▶ _Goal of the exercise_:
Please write out each entry below exactly as it appears.

▶ _Saved entries_:
◆ ◆ ◆ ◆ ◆
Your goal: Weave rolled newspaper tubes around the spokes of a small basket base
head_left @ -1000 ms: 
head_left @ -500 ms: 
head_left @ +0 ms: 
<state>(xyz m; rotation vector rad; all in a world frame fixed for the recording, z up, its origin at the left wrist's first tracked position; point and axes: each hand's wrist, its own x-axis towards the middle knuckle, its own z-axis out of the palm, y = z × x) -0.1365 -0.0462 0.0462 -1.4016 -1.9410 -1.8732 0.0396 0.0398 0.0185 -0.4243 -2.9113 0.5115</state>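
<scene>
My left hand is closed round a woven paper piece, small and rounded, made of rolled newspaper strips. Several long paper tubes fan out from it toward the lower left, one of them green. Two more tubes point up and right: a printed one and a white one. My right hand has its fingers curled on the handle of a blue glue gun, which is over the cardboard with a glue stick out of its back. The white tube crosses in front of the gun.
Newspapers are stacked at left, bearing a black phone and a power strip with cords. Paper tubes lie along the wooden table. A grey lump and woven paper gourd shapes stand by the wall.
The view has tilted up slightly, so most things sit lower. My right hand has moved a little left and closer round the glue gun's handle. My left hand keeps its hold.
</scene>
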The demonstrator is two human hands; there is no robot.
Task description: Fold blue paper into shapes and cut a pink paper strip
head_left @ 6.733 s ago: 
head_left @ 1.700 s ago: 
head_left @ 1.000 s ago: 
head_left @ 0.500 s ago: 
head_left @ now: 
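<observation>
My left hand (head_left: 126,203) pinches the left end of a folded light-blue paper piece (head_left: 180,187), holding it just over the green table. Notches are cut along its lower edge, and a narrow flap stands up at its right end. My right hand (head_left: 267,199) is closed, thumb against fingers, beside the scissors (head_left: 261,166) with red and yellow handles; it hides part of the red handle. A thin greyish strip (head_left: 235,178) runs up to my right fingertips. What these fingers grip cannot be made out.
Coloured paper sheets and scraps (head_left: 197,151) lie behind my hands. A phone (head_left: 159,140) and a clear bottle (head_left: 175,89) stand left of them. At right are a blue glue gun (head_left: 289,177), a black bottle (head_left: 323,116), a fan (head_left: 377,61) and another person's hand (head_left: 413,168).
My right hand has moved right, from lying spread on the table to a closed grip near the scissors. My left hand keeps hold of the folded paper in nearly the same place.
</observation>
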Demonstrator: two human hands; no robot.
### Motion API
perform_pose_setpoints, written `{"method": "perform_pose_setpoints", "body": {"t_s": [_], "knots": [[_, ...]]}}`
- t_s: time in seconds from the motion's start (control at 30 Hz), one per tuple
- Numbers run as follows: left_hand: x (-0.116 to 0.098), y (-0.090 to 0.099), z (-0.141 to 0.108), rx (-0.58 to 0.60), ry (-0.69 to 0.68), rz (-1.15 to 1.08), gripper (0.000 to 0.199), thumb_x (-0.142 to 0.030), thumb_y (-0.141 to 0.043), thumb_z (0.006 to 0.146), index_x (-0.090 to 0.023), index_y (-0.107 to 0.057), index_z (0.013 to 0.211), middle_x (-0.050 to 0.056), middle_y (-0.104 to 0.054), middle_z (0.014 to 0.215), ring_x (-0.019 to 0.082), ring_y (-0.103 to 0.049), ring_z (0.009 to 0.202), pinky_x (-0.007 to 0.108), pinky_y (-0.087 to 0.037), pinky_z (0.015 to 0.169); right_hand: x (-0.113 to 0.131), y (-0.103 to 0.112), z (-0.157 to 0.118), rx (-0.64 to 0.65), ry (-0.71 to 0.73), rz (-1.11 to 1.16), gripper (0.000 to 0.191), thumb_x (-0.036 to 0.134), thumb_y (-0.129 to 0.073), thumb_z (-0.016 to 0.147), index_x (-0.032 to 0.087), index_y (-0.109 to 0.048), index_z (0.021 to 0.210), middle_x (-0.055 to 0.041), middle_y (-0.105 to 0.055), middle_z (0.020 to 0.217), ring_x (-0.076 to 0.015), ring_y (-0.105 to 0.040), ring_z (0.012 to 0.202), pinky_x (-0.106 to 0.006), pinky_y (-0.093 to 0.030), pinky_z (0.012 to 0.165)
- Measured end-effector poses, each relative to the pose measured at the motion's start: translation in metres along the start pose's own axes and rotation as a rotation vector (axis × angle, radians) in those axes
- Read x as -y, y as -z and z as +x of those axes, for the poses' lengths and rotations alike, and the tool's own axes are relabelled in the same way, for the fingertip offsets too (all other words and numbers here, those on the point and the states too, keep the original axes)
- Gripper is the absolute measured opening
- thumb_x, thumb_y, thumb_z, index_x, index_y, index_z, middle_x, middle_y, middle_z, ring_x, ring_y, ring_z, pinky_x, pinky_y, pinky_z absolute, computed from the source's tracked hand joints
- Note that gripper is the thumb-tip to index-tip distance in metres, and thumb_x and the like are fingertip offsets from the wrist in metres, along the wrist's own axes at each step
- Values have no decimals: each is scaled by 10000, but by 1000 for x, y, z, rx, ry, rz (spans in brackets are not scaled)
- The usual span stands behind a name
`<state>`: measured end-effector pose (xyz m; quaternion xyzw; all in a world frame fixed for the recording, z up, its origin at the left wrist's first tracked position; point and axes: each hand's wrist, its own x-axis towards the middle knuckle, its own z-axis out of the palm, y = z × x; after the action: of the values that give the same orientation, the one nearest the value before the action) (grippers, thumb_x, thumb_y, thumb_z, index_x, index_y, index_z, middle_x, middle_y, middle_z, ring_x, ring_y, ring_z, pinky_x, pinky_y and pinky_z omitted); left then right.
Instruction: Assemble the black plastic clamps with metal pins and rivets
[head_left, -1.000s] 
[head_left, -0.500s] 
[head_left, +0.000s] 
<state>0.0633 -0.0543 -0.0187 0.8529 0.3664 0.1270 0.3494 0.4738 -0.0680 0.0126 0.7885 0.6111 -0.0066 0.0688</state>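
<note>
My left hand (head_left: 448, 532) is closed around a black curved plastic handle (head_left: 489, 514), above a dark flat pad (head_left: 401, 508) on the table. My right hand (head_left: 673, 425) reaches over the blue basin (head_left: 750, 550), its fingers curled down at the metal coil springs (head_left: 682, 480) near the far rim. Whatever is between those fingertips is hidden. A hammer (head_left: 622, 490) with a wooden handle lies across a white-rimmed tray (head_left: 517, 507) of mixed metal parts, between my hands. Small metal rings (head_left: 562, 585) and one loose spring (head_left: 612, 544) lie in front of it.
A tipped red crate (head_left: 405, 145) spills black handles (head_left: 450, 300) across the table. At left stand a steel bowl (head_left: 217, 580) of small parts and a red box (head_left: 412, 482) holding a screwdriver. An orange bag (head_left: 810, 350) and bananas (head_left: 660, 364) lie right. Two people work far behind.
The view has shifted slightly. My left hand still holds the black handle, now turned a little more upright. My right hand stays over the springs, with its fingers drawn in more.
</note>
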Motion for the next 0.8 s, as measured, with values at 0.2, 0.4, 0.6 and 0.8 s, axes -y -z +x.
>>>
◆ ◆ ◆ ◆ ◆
▶ _Written response_:
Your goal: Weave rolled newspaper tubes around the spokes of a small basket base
head_left @ -1000 ms: 
head_left @ -500 ms: 
head_left @ +0 ms: 
<state>(xyz m; rotation vector rad; all in a world frame fixed for the recording, z up, its origin at the left wrist's first tracked position; point and axes: each hand's wrist, its own x-axis towards the middle knuckle, its own z-axis out of the palm, y = z × x) -0.1365 -0.0462 0.0462 -1.4016 -1.9410 -1.8732 0.0396 0.0398 0.0185 -0.4243 -2.9113 0.5115</state>
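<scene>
My left hand is closed round a woven paper piece, small and rounded, made of rolled newspaper strips. Several long paper tubes fan out from it toward the lower left, one of them green. Two more tubes point up and right: a printed one and a white one. My right hand has its fingers curled on the handle of a blue glue gun, which is over the cardboard with a glue stick out of its back. The white tube crosses in front of the gun.
Newspapers are stacked at left, bearing a black phone and a power strip with cords. Paper tubes lie along the wooden table. A grey lump and woven paper gourd shapes stand by the wall.
The view has tilted up slightly, so most things sit lower. My right hand has moved a little left and closer round the glue gun's handle. My left hand keeps its hold.
</scene>
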The demonstrator is two human hands; there is no robot.
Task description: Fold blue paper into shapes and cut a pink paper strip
head_left @ 6.733 s ago: 
head_left @ 1.700 s ago: 
head_left @ 1.000 s ago: 
head_left @ 0.500 s ago: 
head_left @ now: 
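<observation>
My left hand (head_left: 126,203) pinches the left end of a folded light-blue paper piece (head_left: 180,187), holding it just over the green table. Notches are cut along its lower edge, and a narrow flap stands up at its right end. My right hand (head_left: 267,199) is closed, thumb against fingers, beside the scissors (head_left: 261,166) with red and yellow handles; it hides part of the red handle. A thin greyish strip (head_left: 235,178) runs up to my right fingertips. What these fingers grip cannot be made out.
Coloured paper sheets and scraps (head_left: 197,151) lie behind my hands. A phone (head_left: 159,140) and a clear bottle (head_left: 175,89) stand left of them. At right are a blue glue gun (head_left: 289,177), a black bottle (head_left: 323,116), a fan (head_left: 377,61) and another person's hand (head_left: 413,168).
My right hand has moved right, from lying spread on the table to a closed grip near the scissors. My left hand keeps hold of the folded paper in nearly the same place.
</observation>
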Demonstrator: two human hands; no robot.
### Motion API
perform_pose_setpoints, written `{"method": "perform_pose_setpoints", "body": {"t_s": [_], "knots": [[_, ...]]}}`
- t_s: time in seconds from the motion's start (control at 30 Hz), one per tuple
- Numbers run as follows: left_hand: x (-0.116 to 0.098), y (-0.090 to 0.099), z (-0.141 to 0.108), rx (-0.58 to 0.60), ry (-0.69 to 0.68), rz (-1.15 to 1.08), gripper (0.000 to 0.199), thumb_x (-0.142 to 0.030), thumb_y (-0.141 to 0.043), thumb_z (0.006 to 0.146), index_x (-0.090 to 0.023), index_y (-0.107 to 0.057), index_z (0.013 to 0.211), middle_x (-0.050 to 0.056), middle_y (-0.104 to 0.054), middle_z (0.014 to 0.215), ring_x (-0.019 to 0.082), ring_y (-0.103 to 0.049), ring_z (0.009 to 0.202), pinky_x (-0.007 to 0.108), pinky_y (-0.087 to 0.037), pinky_z (0.015 to 0.169); right_hand: x (-0.113 to 0.131), y (-0.103 to 0.112), z (-0.157 to 0.118), rx (-0.64 to 0.65), ry (-0.71 to 0.73), rz (-1.11 to 1.16), gripper (0.000 to 0.191), thumb_x (-0.036 to 0.134), thumb_y (-0.129 to 0.073), thumb_z (-0.016 to 0.147), index_x (-0.032 to 0.087), index_y (-0.109 to 0.048), index_z (0.021 to 0.210), middle_x (-0.055 to 0.041), middle_y (-0.105 to 0.055), middle_z (0.020 to 0.217), ring_x (-0.076 to 0.015), ring_y (-0.105 to 0.040), ring_z (0.012 to 0.202), pinky_x (-0.106 to 0.006), pinky_y (-0.093 to 0.030), pinky_z (0.012 to 0.165)
- Measured end-effector poses, each relative to the pose measured at the motion's start: translation in metres along the start pose's own axes and rotation as a rotation vector (axis × angle, radians) in those axes
- Read x as -y, y as -z and z as +x of those axes, for the poses' lengths and rotations alike, and the tool's own axes are relabelled in the same way, for the fingertip offsets too (all other words and numbers here, those on the point and the states too, keep the original axes)
- Gripper is the absolute measured opening
- thumb_x, thumb_y, thumb_z, index_x, index_y, index_z, middle_x, middle_y, middle_z, ring_x, ring_y, ring_z, pinky_x, pinky_y, pinky_z absolute, computed from the source's tracked hand joints
- Note that gripper is the thumb-tip to index-tip distance in metres, and thumb_x and the like are fingertip offsets from the wrist in metres, along the wrist's own axes at each step
- Values have no decimals: each is scaled by 10000, but by 1000 for x, y, z, rx, ry, rz (spans in brackets are not scaled)
- The usual span stands behind a name
`<state>`: measured end-effector pose (xyz m; quaternion xyzw; all in a world frame fixed for the recording, z up, its origin at the left wrist's first tracked position; point and axes: each hand's wrist, its own x-axis towards the middle knuckle, its own z-axis out of the palm, y = z × x; after the action: of the values that give the same orientation, the one nearest the value before the action) (grippers, thumb_x, thumb_y, thumb_z, index_x, index_y, index_z, middle_x, middle_y, middle_z, ring_x, ring_y, ring_z, pinky_x, pinky_y and pinky_z omitted); left then right.
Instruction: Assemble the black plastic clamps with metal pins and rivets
[head_left, -1.000s] 
[head_left, -0.500s] 
[head_left, +0.000s] 
<state>0.0633 -0.0543 -0.0187 0.8529 0.3664 0.1270 0.3494 0.4738 -0.0680 0.0126 0.7885 0.6111 -0.0066 0.0688</state>
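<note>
My left hand (head_left: 448, 532) is closed around a black curved plastic handle (head_left: 489, 514), above a dark flat pad (head_left: 401, 508) on the table. My right hand (head_left: 673, 425) reaches over the blue basin (head_left: 750, 550), its fingers curled down at the metal coil springs (head_left: 682, 480) near the far rim. Whatever is between those fingertips is hidden. A hammer (head_left: 622, 490) with a wooden handle lies across a white-rimmed tray (head_left: 517, 507) of mixed metal parts, between my hands. Small metal rings (head_left: 562, 585) and one loose spring (head_left: 612, 544) lie in front of it.
A tipped red crate (head_left: 405, 145) spills black handles (head_left: 450, 300) across the table. At left stand a steel bowl (head_left: 217, 580) of small parts and a red box (head_left: 412, 482) holding a screwdriver. An orange bag (head_left: 810, 350) and bananas (head_left: 660, 364) lie right. Two people work far behind.
The view has shifted slightly. My left hand still holds the black handle, now turned a little more upright. My right hand stays over the springs, with its fingers drawn in more.
</note>
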Motion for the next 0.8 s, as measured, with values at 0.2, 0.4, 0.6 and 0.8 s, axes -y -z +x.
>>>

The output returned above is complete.